В воскресенье я им дал бы работу полегче — пусть оба пасут свиней…
Ну, по-латышски это выходит лучше, — добавил Винца.
И он запел сиплым и приятным голосом. Тэкля засмеялась.
— А что же барон? — спросил Минай.
— Что ж барон? Велел пастору перевести песенку: нашего языка немецкие бароны не знают. Тот перевел. Барон тогда приказал схватить старика. Ну, народ не дал. Народ схоронил старика, как река Даугава хоронит невод. И за спинами тукумских батраков — а у них спины и плечи не хуже, чем у нашего Миная, — старик спел еще одну песенку:
Эй ты, немчик-немчура!
Какой у тебя длинный нос!
Он тебе пригодится: ты печь в аду
Будешь шуровать своим носом.
А потом еще:
Эй, немчура!
А почему у тебя такая легкая коляска?
Как ты увезешь на ней свои грехи,
Когда поедешь к черту в преисподнюю?
Минай засмеялся:
— Ух, и не любит же немцев старый Винца!
— Надо непременно понять, каких немцев. Я тебе спел про тех, что на шее у народа сидят. А есть непременно в Неметчине и батраки, такие, как мы с тобой. Я так думаю. Там непременно есть кузнецы. Или, скажем, плотники. За что мне их не любить?

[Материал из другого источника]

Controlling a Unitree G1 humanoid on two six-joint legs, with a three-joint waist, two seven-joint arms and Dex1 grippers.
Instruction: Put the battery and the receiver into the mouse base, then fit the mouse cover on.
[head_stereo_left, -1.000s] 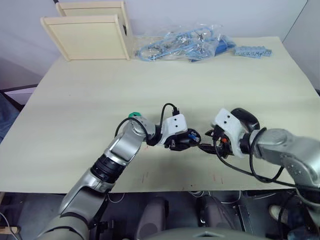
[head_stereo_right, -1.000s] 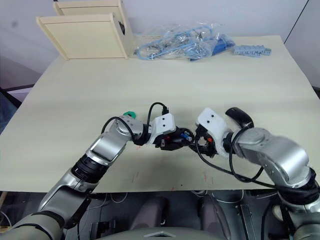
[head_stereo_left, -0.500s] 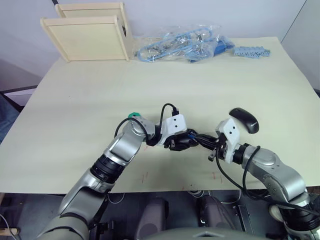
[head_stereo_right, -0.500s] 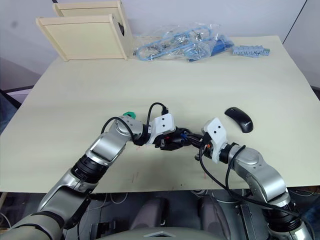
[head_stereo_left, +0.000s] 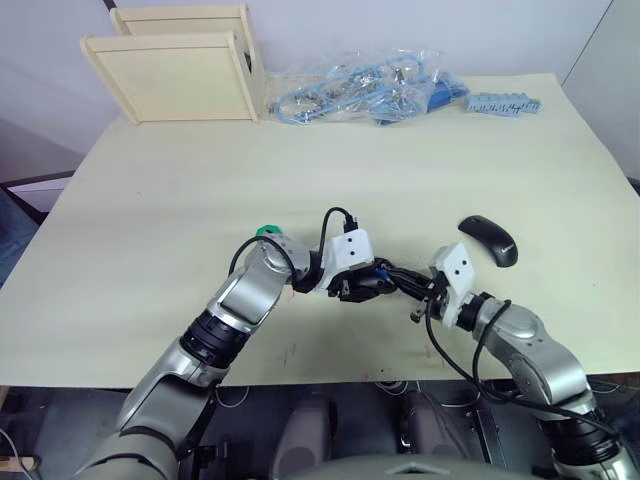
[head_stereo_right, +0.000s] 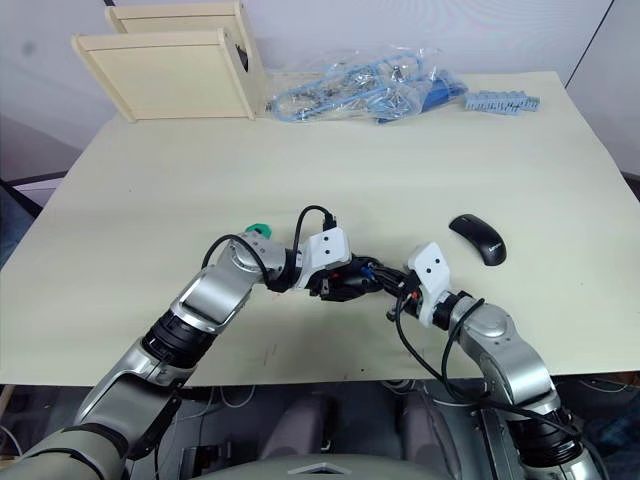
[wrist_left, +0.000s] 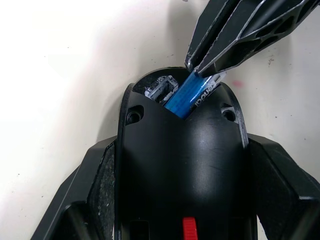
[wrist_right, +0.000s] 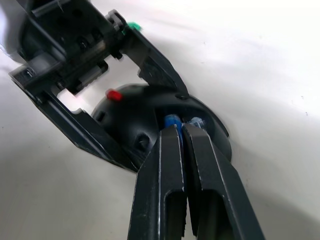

Винца закашлялся и стал выбивать деревянную трубку. На землю посыпались мелкие искры.
— Ты не подпали плетень-то, — сказал Минай.
— Не бойся, — ответил Винца посмеиваясь: — пока лесные братья не велят, не подпалю.

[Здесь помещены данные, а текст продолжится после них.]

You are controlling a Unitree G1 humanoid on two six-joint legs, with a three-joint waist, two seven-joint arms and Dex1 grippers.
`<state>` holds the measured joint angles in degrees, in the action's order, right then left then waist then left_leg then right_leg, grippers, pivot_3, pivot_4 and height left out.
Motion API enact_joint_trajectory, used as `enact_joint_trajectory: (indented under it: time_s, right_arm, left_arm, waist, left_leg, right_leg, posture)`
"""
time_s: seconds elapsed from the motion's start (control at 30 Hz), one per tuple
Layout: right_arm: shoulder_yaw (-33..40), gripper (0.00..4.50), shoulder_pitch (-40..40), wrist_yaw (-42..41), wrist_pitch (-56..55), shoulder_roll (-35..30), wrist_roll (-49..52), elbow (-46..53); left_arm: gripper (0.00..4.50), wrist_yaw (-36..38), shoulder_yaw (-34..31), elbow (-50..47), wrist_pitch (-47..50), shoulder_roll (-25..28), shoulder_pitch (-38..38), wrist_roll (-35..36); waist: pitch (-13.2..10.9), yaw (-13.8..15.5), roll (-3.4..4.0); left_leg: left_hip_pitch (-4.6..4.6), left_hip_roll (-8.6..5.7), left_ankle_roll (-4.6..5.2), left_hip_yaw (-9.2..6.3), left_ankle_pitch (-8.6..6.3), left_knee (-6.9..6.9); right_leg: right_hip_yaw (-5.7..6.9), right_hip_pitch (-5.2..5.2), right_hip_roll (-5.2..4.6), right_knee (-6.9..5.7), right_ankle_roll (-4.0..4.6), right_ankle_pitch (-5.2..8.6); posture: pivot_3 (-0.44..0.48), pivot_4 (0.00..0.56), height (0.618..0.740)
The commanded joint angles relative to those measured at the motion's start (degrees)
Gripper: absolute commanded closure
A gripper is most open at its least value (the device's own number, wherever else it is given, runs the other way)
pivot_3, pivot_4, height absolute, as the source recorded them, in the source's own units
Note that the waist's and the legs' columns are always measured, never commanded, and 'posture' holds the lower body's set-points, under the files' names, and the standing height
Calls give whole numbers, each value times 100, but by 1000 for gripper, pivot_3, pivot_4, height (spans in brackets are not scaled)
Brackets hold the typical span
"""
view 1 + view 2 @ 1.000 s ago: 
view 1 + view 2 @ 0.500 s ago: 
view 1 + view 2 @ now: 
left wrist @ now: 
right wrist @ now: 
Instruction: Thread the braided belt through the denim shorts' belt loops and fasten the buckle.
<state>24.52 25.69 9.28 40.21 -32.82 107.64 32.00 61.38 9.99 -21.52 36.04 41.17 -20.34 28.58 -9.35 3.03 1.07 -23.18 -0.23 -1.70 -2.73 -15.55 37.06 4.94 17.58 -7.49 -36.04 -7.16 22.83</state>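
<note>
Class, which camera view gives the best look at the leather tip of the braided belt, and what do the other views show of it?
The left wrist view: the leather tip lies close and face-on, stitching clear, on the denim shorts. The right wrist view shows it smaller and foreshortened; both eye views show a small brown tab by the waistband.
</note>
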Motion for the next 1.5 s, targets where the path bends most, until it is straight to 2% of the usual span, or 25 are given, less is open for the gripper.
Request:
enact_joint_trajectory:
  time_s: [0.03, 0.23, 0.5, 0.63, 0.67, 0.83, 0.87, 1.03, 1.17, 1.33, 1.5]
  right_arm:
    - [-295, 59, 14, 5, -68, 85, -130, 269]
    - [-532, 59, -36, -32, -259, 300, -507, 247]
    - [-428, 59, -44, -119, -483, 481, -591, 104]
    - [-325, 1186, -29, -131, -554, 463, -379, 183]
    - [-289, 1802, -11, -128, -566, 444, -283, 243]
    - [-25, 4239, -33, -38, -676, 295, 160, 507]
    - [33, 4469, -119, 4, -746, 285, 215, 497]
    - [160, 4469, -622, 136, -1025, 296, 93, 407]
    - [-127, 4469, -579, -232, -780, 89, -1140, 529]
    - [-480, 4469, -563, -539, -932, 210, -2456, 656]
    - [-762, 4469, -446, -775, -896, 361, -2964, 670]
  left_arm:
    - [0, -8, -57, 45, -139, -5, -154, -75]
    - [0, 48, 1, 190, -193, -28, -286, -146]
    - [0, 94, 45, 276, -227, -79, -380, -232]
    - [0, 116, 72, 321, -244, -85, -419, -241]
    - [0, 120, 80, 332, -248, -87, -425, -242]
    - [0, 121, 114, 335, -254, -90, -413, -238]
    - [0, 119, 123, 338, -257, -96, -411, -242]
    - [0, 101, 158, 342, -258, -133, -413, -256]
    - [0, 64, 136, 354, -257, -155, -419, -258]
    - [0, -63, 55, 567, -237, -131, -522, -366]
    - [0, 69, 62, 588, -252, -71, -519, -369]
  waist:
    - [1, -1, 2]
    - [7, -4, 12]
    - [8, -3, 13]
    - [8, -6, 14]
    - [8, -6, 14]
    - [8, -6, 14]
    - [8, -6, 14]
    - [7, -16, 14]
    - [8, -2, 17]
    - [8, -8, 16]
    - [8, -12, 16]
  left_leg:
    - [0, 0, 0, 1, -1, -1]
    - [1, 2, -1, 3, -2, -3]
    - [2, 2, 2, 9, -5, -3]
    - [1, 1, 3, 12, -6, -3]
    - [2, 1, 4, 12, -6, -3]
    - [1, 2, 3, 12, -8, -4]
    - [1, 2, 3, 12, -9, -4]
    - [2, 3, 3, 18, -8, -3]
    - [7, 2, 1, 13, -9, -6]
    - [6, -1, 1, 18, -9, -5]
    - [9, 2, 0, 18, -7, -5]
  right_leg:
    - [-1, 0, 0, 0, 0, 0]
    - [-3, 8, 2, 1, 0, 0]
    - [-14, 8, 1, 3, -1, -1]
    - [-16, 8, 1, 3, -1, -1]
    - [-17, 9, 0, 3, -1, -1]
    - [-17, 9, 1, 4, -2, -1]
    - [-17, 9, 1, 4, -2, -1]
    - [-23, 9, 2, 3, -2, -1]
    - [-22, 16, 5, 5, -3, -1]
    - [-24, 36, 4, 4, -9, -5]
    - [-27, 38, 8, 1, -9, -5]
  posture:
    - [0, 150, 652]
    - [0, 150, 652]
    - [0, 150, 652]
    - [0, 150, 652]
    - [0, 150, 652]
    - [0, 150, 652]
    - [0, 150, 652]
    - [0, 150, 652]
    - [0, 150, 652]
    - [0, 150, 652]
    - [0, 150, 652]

Вот и еще раз услыхал Гриша про смелых братьев…
— А я боюсь чего-то, — проговорила кухарка Анфиса и зябко повела плечами.
— Ты боишься, я боюсь… В том-то и беда наша, — сказал Минай.
— А кто не боится?
— Живой всегда боится.
— Лесные братья не боятся, — раздельно произнес Винца: — лесные братья идут своей дорогой, прямой дорогой, не сворачивают… не боятся?

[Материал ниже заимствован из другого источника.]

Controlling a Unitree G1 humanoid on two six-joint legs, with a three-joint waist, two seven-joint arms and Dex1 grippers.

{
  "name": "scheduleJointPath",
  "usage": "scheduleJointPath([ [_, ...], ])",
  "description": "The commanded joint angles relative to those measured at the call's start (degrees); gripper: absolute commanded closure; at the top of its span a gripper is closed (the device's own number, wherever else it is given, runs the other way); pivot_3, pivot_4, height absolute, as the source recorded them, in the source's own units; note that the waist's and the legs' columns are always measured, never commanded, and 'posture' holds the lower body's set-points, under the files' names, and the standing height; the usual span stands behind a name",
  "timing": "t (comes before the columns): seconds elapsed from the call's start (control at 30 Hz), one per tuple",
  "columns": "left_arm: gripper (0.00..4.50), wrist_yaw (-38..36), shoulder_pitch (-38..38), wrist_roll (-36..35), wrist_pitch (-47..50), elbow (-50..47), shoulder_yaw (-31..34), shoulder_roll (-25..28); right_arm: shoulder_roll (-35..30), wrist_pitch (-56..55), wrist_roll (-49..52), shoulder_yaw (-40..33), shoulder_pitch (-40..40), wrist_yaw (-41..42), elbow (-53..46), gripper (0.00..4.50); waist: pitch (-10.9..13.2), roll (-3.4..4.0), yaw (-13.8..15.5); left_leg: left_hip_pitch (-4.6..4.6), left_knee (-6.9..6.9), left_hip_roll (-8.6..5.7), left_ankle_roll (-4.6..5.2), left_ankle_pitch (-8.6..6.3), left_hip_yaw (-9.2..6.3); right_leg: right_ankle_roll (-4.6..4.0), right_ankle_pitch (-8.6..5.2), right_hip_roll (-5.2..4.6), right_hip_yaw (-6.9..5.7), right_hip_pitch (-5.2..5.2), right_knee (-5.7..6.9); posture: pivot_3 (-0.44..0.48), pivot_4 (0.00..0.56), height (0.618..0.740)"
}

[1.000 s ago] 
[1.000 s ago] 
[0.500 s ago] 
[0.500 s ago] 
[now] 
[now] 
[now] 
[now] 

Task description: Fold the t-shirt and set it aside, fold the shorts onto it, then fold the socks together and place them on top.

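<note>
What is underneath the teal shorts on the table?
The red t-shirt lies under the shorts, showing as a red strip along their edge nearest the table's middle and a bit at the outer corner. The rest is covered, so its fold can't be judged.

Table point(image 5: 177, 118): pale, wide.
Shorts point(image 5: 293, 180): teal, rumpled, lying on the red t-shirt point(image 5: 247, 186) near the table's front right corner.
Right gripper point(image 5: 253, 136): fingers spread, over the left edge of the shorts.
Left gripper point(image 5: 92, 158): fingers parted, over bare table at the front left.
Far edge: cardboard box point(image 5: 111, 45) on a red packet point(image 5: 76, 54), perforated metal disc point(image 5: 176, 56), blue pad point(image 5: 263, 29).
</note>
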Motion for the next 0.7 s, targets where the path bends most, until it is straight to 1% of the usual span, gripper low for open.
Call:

В окне помещичьего дома занялся желтый свет, хлопнула дверь на крыльце, и, невидимая уже в темноте, закричала Перфильевна:
— Тэкля! Тэкля! Куда тебя нечистые унесли?
Пора было расходиться.
Большой Минай ухватил Гришу за пояс и легко поднял высоко вверх одной рукой:
— Уцелела у тебя моя музыка?
— А как же! Вот! — И Гриша вытащил из кармана кость, обвитую веревкой.
— Ну, добро.
Минай опустил мальчишку на землю и ласково подержал свою руку на его волосах. Огромная ладонь накрыла всю Гришину голову, от затылка до бровей. Потом батрак зашагал к хлевам большими своими ногами, обутыми в лапти.
Гриша ни за что не сказал бы Минаю, какие беды пришлось ему узнать из-за Минаевой музыки: два раза ее выбрасывали за окно — и он находил ее потом в колючих кустах крыжовника; кинули в поганое ведро — он выловил ее оттуда, вымыл в сажалке и высушил на солнце. А после этого решил никому не показывать — будет играть один в поле за огородами.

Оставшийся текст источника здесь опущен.